→ **Work request**
Scan the entries below and return each line that contains "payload".
=== Listed entries ===
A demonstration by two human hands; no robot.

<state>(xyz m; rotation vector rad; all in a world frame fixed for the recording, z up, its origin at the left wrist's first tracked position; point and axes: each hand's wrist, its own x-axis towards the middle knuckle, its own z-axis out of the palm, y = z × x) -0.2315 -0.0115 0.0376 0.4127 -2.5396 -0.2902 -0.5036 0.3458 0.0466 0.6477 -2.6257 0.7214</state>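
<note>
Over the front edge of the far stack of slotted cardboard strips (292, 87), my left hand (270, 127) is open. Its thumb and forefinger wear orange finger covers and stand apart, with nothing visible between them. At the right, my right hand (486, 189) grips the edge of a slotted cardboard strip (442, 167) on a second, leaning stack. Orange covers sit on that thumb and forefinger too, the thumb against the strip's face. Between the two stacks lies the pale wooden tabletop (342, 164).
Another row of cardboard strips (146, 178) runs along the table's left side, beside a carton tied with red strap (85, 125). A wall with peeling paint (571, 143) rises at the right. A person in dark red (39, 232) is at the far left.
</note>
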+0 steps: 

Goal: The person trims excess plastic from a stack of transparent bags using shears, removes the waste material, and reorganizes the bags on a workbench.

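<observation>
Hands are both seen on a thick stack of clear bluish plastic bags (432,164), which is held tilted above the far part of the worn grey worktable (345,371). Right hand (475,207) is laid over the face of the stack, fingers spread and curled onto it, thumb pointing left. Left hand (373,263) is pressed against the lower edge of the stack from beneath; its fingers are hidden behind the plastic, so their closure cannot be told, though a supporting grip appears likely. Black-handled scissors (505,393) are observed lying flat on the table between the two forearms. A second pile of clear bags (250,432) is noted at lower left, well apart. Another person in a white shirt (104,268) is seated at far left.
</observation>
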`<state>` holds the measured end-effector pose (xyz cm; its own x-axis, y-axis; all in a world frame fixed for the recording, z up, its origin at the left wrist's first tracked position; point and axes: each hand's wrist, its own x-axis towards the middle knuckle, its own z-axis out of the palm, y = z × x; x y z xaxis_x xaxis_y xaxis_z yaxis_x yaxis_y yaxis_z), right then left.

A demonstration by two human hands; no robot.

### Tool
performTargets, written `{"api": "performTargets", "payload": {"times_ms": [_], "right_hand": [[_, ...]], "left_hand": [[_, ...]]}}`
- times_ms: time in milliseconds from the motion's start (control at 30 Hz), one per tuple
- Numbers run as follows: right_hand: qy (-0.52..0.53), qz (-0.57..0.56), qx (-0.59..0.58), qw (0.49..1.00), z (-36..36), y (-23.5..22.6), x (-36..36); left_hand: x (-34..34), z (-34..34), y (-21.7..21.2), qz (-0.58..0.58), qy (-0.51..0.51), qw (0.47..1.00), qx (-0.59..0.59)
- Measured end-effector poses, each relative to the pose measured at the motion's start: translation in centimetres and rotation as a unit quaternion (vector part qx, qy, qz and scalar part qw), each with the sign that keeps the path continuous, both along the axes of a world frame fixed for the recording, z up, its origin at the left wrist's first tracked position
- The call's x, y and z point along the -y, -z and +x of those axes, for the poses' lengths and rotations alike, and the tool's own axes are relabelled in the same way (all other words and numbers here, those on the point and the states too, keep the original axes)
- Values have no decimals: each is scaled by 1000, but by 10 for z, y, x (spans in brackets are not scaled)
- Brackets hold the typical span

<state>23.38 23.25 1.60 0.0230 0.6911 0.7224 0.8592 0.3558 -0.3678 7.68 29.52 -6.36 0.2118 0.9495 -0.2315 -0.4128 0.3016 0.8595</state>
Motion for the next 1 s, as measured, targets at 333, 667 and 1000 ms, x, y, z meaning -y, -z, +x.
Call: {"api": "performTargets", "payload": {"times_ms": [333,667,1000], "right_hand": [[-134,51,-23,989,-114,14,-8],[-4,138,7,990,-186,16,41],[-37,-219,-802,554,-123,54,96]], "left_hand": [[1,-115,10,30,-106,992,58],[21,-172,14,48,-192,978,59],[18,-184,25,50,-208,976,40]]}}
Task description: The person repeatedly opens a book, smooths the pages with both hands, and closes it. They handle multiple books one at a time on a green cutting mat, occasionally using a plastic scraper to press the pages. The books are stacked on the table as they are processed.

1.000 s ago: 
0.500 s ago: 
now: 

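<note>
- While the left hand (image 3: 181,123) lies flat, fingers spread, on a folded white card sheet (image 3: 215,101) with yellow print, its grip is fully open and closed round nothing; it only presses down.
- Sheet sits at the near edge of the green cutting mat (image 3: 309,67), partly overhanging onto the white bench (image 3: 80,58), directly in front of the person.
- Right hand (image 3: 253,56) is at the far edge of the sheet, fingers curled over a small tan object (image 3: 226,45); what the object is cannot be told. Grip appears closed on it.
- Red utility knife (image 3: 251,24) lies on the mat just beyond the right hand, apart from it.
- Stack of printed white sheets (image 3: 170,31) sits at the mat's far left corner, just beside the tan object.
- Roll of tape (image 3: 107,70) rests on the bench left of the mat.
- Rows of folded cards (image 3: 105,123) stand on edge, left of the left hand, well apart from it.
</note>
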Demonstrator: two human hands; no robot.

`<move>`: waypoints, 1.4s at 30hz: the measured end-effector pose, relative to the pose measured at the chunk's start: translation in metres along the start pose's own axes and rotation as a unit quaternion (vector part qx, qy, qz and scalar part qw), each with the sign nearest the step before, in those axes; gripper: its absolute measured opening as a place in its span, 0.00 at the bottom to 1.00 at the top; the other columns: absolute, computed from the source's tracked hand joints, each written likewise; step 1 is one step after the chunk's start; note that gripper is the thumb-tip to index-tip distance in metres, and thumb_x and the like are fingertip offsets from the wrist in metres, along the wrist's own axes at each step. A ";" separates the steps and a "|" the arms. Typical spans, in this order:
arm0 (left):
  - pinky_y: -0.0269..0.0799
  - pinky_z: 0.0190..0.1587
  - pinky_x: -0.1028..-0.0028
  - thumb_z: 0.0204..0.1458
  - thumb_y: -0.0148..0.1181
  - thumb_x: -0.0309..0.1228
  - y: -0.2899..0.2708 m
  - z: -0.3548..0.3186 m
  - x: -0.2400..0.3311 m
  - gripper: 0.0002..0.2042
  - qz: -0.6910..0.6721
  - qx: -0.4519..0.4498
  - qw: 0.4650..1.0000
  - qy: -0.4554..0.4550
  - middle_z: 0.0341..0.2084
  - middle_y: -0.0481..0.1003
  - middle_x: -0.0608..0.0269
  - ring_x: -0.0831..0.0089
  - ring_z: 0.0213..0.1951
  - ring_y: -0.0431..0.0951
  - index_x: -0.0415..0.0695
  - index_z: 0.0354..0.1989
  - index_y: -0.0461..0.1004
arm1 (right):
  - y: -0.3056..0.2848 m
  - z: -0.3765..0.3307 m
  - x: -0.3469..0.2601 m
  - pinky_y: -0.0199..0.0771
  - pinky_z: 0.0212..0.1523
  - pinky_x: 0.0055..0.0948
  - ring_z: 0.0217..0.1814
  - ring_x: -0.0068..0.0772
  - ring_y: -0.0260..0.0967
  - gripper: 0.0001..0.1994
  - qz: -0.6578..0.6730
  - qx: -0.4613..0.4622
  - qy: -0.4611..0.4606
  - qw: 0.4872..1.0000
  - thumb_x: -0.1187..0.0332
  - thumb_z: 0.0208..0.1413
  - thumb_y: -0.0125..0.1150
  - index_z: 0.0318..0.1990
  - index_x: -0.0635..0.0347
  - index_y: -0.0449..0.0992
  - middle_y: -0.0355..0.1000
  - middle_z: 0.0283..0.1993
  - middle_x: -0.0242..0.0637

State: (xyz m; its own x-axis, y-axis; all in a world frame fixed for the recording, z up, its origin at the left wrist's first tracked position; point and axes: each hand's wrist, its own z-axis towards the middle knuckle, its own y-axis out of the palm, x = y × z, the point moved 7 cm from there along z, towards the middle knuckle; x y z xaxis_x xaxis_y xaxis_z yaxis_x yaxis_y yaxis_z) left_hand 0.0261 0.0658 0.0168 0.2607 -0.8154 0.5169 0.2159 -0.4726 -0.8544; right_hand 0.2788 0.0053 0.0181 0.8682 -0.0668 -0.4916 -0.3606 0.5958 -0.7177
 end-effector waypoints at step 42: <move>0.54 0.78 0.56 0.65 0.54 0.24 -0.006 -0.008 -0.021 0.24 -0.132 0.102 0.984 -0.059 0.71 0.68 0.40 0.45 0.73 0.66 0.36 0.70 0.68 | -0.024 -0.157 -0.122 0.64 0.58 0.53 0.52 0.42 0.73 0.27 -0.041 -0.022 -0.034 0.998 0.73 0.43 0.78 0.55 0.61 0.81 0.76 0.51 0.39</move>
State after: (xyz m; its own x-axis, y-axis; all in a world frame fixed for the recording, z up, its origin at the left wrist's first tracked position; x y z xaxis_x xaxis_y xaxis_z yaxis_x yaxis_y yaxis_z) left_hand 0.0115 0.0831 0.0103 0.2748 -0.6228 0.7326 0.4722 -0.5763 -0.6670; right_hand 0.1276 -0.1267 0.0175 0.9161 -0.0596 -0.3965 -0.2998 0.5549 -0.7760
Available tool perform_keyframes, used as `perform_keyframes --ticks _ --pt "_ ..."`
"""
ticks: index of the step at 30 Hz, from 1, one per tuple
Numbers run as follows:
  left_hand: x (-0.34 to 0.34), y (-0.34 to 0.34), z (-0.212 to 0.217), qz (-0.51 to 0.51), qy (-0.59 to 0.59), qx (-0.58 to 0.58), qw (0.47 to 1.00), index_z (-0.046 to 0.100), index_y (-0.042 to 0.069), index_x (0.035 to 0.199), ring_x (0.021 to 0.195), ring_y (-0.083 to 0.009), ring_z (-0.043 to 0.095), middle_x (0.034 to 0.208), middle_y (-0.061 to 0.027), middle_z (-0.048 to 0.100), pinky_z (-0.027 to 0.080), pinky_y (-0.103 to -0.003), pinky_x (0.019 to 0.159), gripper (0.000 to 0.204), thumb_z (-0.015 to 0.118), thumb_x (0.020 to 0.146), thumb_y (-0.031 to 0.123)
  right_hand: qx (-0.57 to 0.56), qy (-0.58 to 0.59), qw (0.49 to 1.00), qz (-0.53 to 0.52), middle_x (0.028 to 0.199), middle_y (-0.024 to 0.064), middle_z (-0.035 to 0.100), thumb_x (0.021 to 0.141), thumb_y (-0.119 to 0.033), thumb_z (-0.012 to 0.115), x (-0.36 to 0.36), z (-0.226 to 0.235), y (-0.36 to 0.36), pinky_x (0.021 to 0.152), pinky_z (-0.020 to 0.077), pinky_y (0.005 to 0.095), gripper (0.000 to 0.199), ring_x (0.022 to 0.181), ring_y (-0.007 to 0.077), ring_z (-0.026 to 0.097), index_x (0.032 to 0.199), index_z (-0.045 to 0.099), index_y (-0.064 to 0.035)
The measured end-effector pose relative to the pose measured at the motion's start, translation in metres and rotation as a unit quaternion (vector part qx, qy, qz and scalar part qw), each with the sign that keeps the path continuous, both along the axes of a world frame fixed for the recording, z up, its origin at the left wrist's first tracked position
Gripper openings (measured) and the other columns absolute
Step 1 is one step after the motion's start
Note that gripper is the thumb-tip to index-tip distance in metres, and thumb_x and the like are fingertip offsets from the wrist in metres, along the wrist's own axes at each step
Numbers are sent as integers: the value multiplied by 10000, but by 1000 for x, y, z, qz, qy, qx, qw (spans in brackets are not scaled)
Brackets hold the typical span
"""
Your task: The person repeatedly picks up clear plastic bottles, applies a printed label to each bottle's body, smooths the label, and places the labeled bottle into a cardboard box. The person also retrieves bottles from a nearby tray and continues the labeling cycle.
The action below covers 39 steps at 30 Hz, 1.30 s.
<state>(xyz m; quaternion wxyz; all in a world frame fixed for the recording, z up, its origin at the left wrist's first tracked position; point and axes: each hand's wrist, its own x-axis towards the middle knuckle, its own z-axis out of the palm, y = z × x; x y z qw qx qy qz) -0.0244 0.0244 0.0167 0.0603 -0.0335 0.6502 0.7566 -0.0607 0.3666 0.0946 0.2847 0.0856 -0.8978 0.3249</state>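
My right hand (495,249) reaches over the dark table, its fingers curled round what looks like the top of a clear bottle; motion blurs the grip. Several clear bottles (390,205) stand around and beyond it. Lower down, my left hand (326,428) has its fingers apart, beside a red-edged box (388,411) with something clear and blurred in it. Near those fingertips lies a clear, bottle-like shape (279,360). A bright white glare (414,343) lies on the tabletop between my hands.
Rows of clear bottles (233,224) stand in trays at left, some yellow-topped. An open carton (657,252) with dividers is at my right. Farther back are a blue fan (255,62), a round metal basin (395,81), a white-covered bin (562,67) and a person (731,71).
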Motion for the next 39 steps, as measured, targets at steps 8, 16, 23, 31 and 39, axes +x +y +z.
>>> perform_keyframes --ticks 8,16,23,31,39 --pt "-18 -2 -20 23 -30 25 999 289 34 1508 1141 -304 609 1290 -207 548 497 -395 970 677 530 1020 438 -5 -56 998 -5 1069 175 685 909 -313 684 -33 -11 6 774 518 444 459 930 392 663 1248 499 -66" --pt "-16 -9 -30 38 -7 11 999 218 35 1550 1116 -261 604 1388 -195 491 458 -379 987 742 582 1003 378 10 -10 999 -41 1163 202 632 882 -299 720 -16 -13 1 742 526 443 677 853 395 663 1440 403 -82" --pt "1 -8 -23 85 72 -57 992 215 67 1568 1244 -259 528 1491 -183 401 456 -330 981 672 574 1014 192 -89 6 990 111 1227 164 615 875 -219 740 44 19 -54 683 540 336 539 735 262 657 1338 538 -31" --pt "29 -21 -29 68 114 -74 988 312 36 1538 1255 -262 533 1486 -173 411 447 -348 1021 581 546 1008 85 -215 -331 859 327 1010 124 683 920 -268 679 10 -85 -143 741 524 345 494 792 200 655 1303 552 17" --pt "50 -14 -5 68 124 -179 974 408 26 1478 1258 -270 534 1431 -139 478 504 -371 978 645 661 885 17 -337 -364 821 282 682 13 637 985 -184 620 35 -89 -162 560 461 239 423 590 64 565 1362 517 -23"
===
→ **Response to the exercise**
performTargets, written `{"api": "performTargets", "payload": {"times_ms": [_], "right_hand": [[_, ...]], "left_hand": [[_, ...]]}}`
Call: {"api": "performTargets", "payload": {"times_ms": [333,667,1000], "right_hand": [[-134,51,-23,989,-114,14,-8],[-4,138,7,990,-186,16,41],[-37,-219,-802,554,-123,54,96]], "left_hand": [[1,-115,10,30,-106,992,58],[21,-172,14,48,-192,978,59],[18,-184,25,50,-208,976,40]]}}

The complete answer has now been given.